Each advisory committee shall rank the top five teams in its area (without an NCAA playoff) and submit its recommendation to the Rules and Tournament Committee not later than Friday, March 8. The final selection will then be made on a conference call among the members of the Rules and Tournament Committee not later than Sunday, March 10. Announcement of the four teams selected will be made by the NCAA national office.

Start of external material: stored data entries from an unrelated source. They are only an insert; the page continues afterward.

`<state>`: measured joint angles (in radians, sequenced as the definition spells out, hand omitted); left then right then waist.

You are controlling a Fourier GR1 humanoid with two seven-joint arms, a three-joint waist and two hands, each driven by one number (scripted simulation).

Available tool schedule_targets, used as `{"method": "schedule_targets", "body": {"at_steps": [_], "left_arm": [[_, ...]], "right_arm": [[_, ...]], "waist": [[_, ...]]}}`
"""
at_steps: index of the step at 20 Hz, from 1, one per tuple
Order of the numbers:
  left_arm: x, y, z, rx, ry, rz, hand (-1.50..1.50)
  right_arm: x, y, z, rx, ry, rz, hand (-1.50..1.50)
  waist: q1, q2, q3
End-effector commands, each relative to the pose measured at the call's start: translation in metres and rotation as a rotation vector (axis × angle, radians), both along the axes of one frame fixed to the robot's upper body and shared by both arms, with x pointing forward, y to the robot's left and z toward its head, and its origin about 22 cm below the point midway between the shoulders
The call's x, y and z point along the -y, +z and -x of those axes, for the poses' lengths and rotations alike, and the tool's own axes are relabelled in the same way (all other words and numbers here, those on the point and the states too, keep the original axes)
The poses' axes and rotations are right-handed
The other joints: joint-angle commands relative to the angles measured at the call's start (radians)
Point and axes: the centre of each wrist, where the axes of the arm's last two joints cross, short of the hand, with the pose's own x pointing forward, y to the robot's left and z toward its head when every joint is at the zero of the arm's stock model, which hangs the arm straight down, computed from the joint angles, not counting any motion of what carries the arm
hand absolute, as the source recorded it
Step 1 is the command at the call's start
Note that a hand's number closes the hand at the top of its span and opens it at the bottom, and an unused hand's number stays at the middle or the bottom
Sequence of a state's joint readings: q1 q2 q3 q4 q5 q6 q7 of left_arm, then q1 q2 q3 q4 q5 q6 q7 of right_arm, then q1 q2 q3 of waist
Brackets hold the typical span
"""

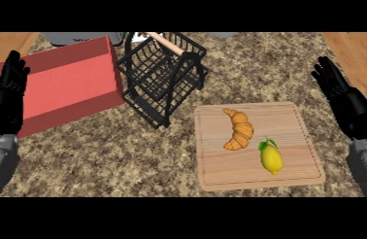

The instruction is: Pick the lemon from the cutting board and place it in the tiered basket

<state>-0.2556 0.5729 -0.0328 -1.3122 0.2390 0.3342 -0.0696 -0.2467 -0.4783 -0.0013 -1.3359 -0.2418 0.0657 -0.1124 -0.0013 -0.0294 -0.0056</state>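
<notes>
While both hands sit idle at the frame edges, the speckled brown granite table (100,155) fills most of the view. Upper left of the frame: a big red box (68,87), flat on the table, angled, one corner near the basket. Lower right: a light wooden cutting board (297,131), rectangular with rounded corners and a groove along its rim. Upper centre: black wire tiered basket (163,77), with a wooden handle at its top, standing between the red box and the cutting board, its lower corner just beside the board's upper left corner. Left hand (13,94) at the left edge, fingers straight and up, open wide, holding nothing, resting. Right hand (342,99) at the right edge, same pose, fingers spread and straight, holding nothing. On the board, centre-left: a croissant (238,129), golden, curved, lying lengthwise. Just right and below it, lemon (271,158), yellow with a small green leaf at its top end, lying on the board's lower right part, near the croissant's lower tip, can't tell if touching. Lemon well apart from both hands and from the basket.
</notes>
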Motion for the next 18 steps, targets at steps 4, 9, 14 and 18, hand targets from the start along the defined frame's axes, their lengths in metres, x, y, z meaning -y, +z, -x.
{"method": "schedule_targets", "body": {"at_steps": [4, 9, 14, 18], "left_arm": [[0.030, -0.024, 0.019, -0.145, -0.161, 0.131, 0.00], [0.046, -0.055, 0.033, -0.285, -0.213, 0.252, 0.00], [0.056, -0.034, 0.029, -0.289, -0.285, 0.259, 0.00], [0.046, -0.039, 0.039, -0.276, -0.280, 0.270, 0.00]], "right_arm": [[-0.094, 0.009, 0.025, 0.244, 0.217, -0.024, 1.50], [-0.052, -0.049, 0.049, 0.059, -0.387, 0.138, -1.50], [-0.117, -0.053, 0.085, 0.229, -0.426, 0.223, -1.50], [-0.099, -0.024, 0.107, 0.221, -0.396, 0.450, -1.50]], "waist": [[-0.003, 0.016, 0.004], [-0.062, 0.018, 0.003], [-0.015, 0.023, 0.004], [-0.020, 0.021, 0.001]]}}
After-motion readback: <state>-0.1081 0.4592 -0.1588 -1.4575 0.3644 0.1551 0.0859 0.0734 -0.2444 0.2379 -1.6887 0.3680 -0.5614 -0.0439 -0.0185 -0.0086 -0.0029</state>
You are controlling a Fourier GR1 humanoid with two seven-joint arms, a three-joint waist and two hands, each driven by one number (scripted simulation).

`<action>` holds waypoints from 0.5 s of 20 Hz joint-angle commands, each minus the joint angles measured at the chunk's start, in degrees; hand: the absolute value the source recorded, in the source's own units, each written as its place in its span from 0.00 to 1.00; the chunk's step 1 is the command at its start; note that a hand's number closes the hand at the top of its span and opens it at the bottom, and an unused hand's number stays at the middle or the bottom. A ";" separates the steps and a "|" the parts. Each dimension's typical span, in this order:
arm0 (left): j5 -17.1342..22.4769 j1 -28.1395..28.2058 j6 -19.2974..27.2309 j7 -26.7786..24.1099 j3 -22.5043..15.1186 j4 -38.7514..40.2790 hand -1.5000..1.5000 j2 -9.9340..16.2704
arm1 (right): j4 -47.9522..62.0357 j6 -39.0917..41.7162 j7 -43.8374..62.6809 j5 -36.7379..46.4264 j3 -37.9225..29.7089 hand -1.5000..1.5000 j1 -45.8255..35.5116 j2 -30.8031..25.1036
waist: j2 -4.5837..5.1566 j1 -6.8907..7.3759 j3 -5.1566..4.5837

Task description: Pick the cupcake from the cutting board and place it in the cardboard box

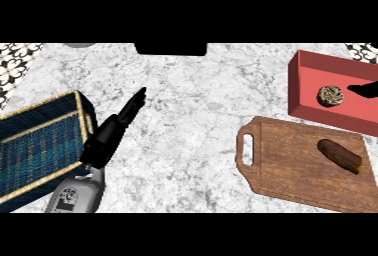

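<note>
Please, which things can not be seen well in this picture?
- Right hand: only a dark tip shows over the red box; the head view's right edge cuts the rest.
- Blue basket: cut by the left edge.
- Cutting board: its right part is cut off.
- Dark thing at the top: only partly visible.

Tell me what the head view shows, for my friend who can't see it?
A cupcake sits in a red box, with the right hand beside it. A brown roll lies on the wooden board; the left hand rests open.
</note>
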 commanded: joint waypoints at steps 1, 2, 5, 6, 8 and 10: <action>0.12 -2.93 -0.43 1.61 1.28 0.79 0.50 0.99 | 3.19 -0.36 -5.68 -5.89 -5.60 0.00 -2.32 0.39 | 0.27 0.16 0.10; 0.56 -2.01 -0.88 -0.89 1.89 2.89 0.50 1.29 | 4.07 -0.45 -6.54 -6.55 -6.31 0.00 -2.23 -0.01 | 0.19 -0.16 0.04; 0.35 -0.31 -0.58 -2.08 1.29 2.44 0.50 0.83 | 2.53 -0.96 -10.93 -13.78 -13.25 0.00 -1.54 -0.87 | 0.06 -0.62 0.08; -0.11 -1.57 0.22 -0.45 0.38 0.63 0.50 -0.28 | 2.58 -1.26 -11.16 -15.23 -14.67 0.00 -2.46 -0.89 | -0.05 -0.47 0.10; -0.72 -0.32 1.26 0.04 -0.22 0.41 0.50 -1.21 | 3.60 2.58 -12.86 -19.73 -18.82 0.00 -1.84 -3.02 | -0.18 -0.80 0.12; -0.58 -0.67 -0.02 -1.35 0.38 1.48 0.50 0.29 | 4.59 6.26 -11.71 -22.54 -21.45 0.00 -3.41 -6.60 | -0.09 -0.77 0.07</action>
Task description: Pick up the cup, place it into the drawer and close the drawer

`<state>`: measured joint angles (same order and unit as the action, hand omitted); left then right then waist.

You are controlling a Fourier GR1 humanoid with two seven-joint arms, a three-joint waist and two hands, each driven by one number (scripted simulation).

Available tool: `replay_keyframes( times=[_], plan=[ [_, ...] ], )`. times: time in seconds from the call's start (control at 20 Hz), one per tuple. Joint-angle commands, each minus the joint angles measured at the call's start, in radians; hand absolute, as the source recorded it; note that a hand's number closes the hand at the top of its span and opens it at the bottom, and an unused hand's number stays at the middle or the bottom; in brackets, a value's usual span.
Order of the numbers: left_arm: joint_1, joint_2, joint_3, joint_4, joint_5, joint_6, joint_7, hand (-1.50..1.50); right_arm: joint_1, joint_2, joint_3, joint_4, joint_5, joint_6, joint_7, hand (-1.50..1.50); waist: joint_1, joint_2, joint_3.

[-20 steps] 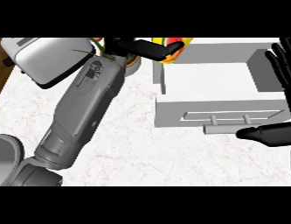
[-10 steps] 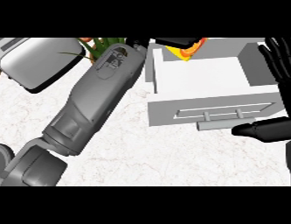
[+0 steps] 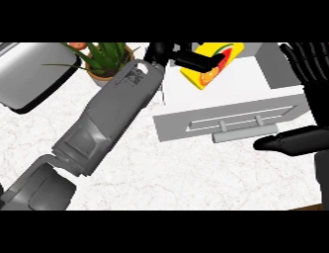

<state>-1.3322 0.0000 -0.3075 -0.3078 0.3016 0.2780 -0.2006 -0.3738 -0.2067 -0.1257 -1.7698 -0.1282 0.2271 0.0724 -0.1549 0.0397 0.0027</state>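
Note:
A yellow cup [image 3: 212,68] with an orange fruit print hangs tilted over the inside of the open white drawer [image 3: 229,101]. My left hand [image 3: 173,53] reaches in from the lower left, and its fingers are curled round the cup's upper side. The drawer's front panel with its bar handle [image 3: 241,126] faces me. At the right edge my right hand [image 3: 320,94] rests open beside the drawer, fingers up and thumb [image 3: 291,142] pointing left below the handle.
A silver toaster [image 3: 21,74] stands at the upper left. Beside it is a potted green plant [image 3: 105,60], close to my left forearm [image 3: 112,116]. White marble counter [image 3: 182,173] stretches below the drawer, and its edge shows at the lower right.
My left hand has carried the cup rightwards from beside the plant to above the drawer's inside. The right hand has stayed open by the drawer.

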Motion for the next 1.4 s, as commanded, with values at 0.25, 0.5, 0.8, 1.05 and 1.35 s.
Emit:
replay_keyframes(
  times=[0.25, 0.5, 0.8, 1.05, 1.35],
  plan=[
    [0.073, 0.000, -0.040, -0.036, 0.119, 0.006, -0.071, -1.50, -0.030, 0.029, 0.067, 0.011, -0.064, 0.078, -0.007, -1.50, -0.067, 0.016, -0.001],
    [0.072, 0.000, 0.004, -0.101, 0.220, -0.014, -0.173, -1.50, -0.032, 0.014, 0.148, 0.004, -0.162, 0.236, -0.002, 1.50, -0.063, 0.014, -0.002],
    [0.073, 0.000, 0.019, -0.130, 0.312, 0.020, -0.252, -1.50, -0.010, -0.101, 0.259, 0.017, -0.154, 0.406, 0.100, 1.50, -0.006, -0.010, -0.003],
    [0.037, 0.000, 0.060, -0.067, 0.327, 0.030, -0.289, -1.50, 0.053, -0.200, 0.292, -0.022, -0.007, 0.430, 0.145, -1.50, 0.049, -0.017, -0.003],
    [0.086, 0.000, 0.060, -0.084, 0.365, 0.013, -0.331, -1.50, 0.109, -0.189, 0.378, 0.003, 0.347, 0.306, 0.031, -1.50, 0.115, -0.028, -0.002]
  ],
)
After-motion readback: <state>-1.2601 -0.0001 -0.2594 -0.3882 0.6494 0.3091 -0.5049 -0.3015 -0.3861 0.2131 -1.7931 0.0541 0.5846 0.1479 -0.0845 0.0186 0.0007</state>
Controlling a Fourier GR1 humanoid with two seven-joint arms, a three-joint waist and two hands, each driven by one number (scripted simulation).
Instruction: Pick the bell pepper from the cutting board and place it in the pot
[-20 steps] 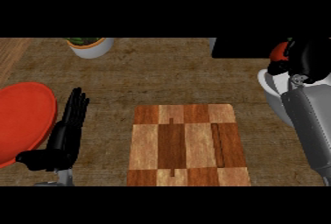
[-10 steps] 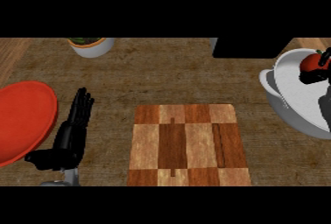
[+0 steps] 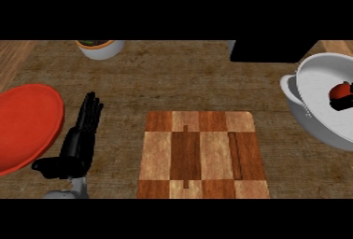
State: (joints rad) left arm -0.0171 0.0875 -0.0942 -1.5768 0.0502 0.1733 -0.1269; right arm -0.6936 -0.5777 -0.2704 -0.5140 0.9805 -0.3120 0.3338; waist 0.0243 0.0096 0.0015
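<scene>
Red fills the left edge, where a plate (image 3: 27, 126) lies flat on the brown counter (image 3: 179, 84). Just beside its right rim rests the left hand (image 3: 79, 140), black, its fingers straight and together, pointing toward the top of the frame, with nothing in them; the thumb sticks out to the left, low down near the plate. Above it, at the upper left, a small white planter (image 3: 103, 48) shows at the top edge, with some green in it. In the lower middle lies the board (image 3: 200, 156), a checked pattern of dark and pale wood, with nothing on it. A black block (image 3: 265, 50) sits at the upper right. Further right, against the right edge, stands the white pot (image 3: 317, 107), cut off by the frame. Inside it, near the right edge, lies the pepper (image 3: 339, 89), red, with a black shape just below touching it; I cannot tell what that shape is. The right hand is nowhere I can make out.
</scene>
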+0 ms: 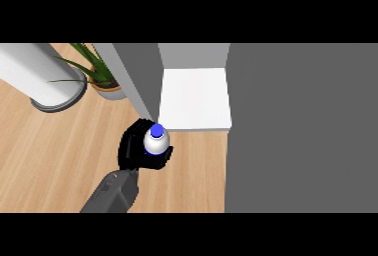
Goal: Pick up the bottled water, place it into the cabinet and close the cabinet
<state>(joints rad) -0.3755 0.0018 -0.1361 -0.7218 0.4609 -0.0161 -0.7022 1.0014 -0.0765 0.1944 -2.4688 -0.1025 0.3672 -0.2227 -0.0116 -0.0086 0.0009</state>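
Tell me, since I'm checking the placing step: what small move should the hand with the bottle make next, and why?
Probably carry the bottled water forward and a little right, onto the cabinet's white shelf. The left hand is curled round the bottle, which stands upright just before the shelf's front edge, near the grey side wall, so it is not yet inside.

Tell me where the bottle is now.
In the head view, the bottle is left of centre, held upright in the left hand, just in front of the cabinet's white shelf.
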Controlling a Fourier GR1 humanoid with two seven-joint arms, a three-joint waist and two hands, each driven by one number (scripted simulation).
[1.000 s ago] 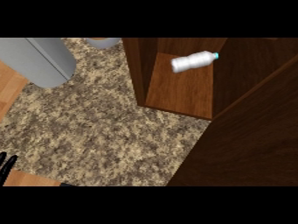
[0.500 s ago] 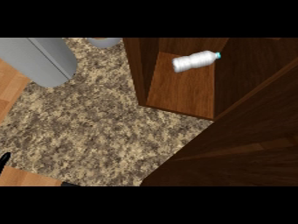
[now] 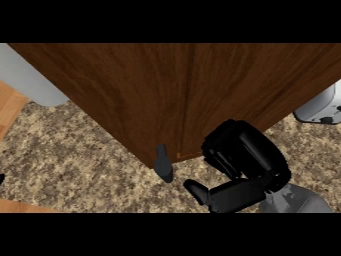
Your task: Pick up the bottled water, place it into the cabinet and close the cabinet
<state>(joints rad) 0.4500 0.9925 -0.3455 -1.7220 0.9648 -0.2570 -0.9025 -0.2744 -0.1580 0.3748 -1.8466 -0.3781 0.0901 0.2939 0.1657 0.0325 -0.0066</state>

The following principles are adhered to by the advisory committees:
1. All NCAA members which sponsor intercollegiate ice hockey will be considered.
2. The winner of the ECAC Tournament shall be one of the teams representing the East.
3 The winners of the two sectional tournaments in the western region (WCHA Playoffs) should not be regarded as automatic selections, but the playoff games should be considered in the selection process.
4. A minimum of 15 games against college opponents should be played by each team under consideration.
5. The advisory committee should consider all games played.
6. The strength of each team's schedule should be given serious consideration.
7. Depth of material should be considered only if other factors are equal.Nowhere in the criteria is being the regular season champion mentioned, although strength of schedule is mentioned.

Sean

freedomfighter
04-08-2018, 03:09 PM
Thin skinned much? His argument is misleading and I was pointing out that BC finished 3rd on tiebreakers. What happens if there's a 3 way tie in the AHA or WCHA, should all three make it? You need to draw a line somewhere.
BC finished in a 3 way tie for first last year. The other 2 teams went and 2 other teams below BC went. In 2018 BC was #1 alone by 3 pts. The tournament winner went rightfully and 2 other teams Below BC in conference.

freedomfighter
04-08-2018, 03:14 PM
Michigan's best win outside the Big Ten was *48th* in the PWR

Absolutely, that’s what Northeastern and Providence did.

freedomfighter
04-08-2018, 03:16 PM
Michigan's best win outside the Big Ten was *48th* in the PWR

What was Penn State non tournament winner and 4th place in conference with losing conference record.